Dr. Dunlap is Associate Professor of Medicine, Physiology and Biophysics at Case Western Reserve University and Director of the Heart Failure Program at the Louis B. Stokes Cleveland Veterans Affairs Medical Center. He also serves as Associate Chief, Cardiology Section, V.A. Medical Center, Cleveland, Ohio. He received his MD from the University of Tennessee College of Medicine, Memphis, Tennessee in 1982. After finishing his residency in Internal Medicine and a Cardiovascular Fellowship in 1986 at the Medical College of Virginia in Richmond, Virginia, he also completed a Research Fellowship at the V.A. Medical Center and Medical College of Virginia, Richmond, Virginia in 1989. His basic research interests are in the area of neurohumoral control of the circulation in heart failure, for which he has received funding from the Department of Veterans' Affairs, National Heart, Lung, and Blood Institute, and the American Heart Association. He has received several Merit Review awards from the Department of Veterans Affairs to study mechanisms of abnormal cholinergic control in heart failure.

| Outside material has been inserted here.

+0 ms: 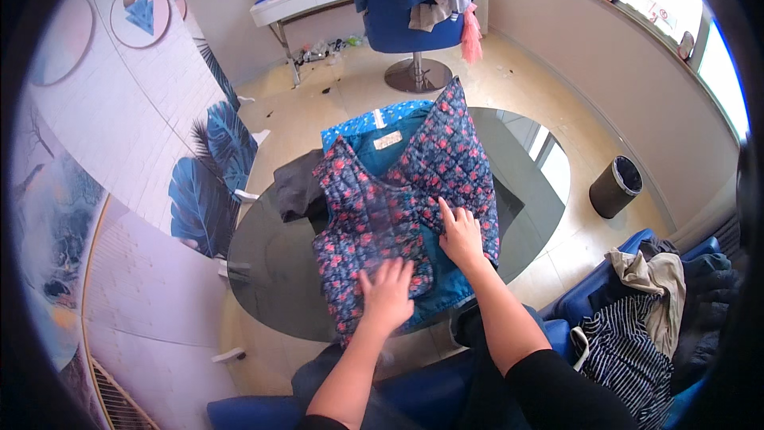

Dr. Dunlap is the recipient of a CHF-QUERI award from the Department of Veterans Affairs for the study "Randomized Trial of a Telephone Intervention in Heart Failure Patients" to test the efficacy of a computerized management system for patients with heart failure. He has been an active participant in many multi-center trials to evaluate new therapies in patients with coronary artery disease, heart failure, and hypertension, and has served on the Steering Committees of several of these trials, including the CHARM trial, for which he served as Vice-Chair of the US National Leadership. He also served on Steering Committee for the PEACE study, sponsored by the NHLBI. He has published over 100 articles, book chapters, and abstracts, many of them in the area of autonomic control of the circulation, as well as on advances in clinical treatment of patients with heart failure. He has served on numerous study sections for the NHLBI, American Heart Association, and the Department of Veterans Affairs, and currently serves as Curriculum Coordinator for the National Heart Failure Training Program (N-HeFT). Memberships and Fellowships include: Fellow, Council on Circulation (AHA); Fellow, Council on Clinical Cardiology (AHA); Fellow, American College of Cardiology; Central Society for Clinical Research; American Federation for Medical Research; American Physiological Society; Neural Control and Autonomic Regulation Section (APS); Heart Failure Society of America.